### PROBLEM TO WORK ON:
Supply the number of lines below containing "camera", nothing else.

** GIVEN ENTRIES follows **

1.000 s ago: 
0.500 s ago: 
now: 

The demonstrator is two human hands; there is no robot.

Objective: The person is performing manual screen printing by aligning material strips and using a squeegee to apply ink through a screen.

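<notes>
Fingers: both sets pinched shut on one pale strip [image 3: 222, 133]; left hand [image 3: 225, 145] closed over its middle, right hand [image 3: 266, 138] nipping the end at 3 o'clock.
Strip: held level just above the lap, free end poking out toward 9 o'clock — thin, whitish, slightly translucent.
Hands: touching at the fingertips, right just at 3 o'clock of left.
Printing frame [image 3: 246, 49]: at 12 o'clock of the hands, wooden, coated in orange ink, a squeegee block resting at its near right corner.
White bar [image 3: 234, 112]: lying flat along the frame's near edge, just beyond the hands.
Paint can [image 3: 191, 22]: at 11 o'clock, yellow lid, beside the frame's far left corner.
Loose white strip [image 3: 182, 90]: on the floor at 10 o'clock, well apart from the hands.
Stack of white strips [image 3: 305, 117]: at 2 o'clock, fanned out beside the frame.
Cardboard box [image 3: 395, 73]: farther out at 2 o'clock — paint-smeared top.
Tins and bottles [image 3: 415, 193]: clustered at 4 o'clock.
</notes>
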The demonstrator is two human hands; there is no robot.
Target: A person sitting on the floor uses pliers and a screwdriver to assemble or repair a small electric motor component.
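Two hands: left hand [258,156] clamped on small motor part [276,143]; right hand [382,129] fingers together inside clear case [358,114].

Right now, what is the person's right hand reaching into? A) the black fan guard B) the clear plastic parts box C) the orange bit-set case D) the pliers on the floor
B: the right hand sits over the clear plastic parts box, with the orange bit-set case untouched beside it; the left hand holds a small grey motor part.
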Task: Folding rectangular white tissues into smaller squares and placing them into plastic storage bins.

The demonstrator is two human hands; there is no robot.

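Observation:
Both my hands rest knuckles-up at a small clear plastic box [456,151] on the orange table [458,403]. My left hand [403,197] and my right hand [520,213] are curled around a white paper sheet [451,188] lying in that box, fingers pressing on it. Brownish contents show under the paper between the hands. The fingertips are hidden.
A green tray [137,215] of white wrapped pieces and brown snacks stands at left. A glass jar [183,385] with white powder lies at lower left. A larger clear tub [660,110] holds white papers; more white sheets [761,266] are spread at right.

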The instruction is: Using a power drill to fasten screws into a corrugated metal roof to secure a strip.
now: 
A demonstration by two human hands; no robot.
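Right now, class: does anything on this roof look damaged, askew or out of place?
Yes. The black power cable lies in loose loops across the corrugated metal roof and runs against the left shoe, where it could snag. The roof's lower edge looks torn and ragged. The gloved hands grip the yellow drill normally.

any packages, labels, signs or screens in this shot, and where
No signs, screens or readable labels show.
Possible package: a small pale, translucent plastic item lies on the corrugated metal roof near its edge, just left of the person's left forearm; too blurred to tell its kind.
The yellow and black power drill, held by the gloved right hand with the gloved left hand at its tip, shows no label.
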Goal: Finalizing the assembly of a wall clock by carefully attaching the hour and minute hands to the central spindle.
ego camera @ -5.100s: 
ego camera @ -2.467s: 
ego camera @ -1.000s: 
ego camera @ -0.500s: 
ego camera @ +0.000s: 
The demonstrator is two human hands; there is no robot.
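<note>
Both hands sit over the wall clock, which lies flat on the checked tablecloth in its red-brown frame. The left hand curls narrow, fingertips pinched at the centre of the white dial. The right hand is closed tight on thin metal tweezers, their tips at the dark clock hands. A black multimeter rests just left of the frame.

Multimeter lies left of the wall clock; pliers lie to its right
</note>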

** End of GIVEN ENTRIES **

### YOUR SOLUTION:
5